Finding the London Stone

I’ve been meaning to visit the London Stone for a bit over a year. This weekend I decided the time had come. On a Sunday the streets are quiet, the buses glide through normally congested areas and the financial district, where the stone can be found, is silent and empty.

Heavy clouds hung over London, the pavements had a glossy varnish of early morning rain. I took the bus south and looked up the stone on Wikipedia. No one seems to know exactly what its purpose was or how old it is. It was first written about in the 1550s and even then people seemed to think it was old. Some have speculated this was the stone King Arthur pulled Excalibur out of, as if he was a real king and Excalibur a real sword. Others think it might be an index stone, pointing to a stone circle that once stood on the site of St Paul’s Cathedral. My favourite theory is that it’s a sacred terminus stone dedicated to Jupiter. Supposedly these stones were placed in the centre of any Roman city. London started out as Londinium after all, a small outpost of the Roman empire.

The bus took me past dark and slumbering office buildings. Through the windows I sometimes spotted security guards reading morning papers or chatting to cleaners. The cafés and restaurants were quiet and ghostly, their purpose lost on a day when there are no customers and no bright lights. The streets were empty, except for a few packs of tourists in brightly coloured rain jackets.
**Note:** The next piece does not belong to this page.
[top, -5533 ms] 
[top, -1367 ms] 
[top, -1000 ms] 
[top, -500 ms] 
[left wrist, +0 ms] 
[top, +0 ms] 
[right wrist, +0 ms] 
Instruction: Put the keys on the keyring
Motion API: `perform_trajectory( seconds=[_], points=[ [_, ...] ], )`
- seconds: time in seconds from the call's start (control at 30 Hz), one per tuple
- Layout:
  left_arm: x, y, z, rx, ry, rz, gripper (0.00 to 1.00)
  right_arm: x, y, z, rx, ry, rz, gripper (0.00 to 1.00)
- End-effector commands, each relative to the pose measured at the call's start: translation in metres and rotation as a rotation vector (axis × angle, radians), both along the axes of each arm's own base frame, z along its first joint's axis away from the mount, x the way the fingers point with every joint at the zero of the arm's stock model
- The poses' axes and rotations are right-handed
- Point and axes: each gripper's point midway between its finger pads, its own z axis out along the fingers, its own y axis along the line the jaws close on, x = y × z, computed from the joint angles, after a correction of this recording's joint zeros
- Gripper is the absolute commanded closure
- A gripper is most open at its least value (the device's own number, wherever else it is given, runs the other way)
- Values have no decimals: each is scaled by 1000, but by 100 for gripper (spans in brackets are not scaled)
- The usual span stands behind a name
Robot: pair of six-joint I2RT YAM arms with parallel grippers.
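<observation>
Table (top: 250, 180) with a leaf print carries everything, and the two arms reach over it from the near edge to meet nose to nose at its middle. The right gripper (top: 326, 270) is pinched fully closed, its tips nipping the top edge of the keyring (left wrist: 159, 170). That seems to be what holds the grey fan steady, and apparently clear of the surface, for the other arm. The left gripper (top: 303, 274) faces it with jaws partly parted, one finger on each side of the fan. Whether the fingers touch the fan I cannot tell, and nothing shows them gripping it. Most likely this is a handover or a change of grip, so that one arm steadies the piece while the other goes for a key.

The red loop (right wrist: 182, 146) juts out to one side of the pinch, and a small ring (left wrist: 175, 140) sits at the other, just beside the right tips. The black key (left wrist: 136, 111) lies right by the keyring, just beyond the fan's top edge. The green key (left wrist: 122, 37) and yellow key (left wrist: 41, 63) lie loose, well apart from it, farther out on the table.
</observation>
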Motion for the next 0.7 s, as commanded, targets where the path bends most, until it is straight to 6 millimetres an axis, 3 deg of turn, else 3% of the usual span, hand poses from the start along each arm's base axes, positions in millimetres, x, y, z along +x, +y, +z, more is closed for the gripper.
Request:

I got off near Bank and took Walbrook Street south toward Cannon Street. I realised, as you do sometimes in this city, that I had never walked down this street before. In every area, even the ones you know well, there are always new places to explore. London unfurls and stretches out like a coastline, there are labyrinths to explore. How many miles would these London streets add up to? I tried to Google it, but couldn’t find an answer.

I couldn’t remember having walked down Cannon Street before and stopped for a moment, finding my bearings. Then I set off east, looking for 111 Cannon Street, where the stone sits today (it’s been moved a couple of times). Even though I knew it’s now placed within the foundation of a WHSmith I still managed to walk past it and had to turn around at 119 Cannon Street. The stone itself is pretty underwhelming, hidden behind metal bars and glass so murky and dark it’s almost impossible to make out what’s behind it.

I tried to muster up some feelings of respect on solemnity. This was the London Stone after all, the stone that’s been mentioned by different writers and historians over the last 500 years. It’s the mystery foundation stone that might make London crumble and fall if removed. I felt slightly self-conscious. This was clearly a forgotten and unloved landmark. I couldn’t imagine many tourists stopping at this spot or the commuters heading to their offices in the city on a weekday paying it much attention. Feeling underwhelmed I moved on.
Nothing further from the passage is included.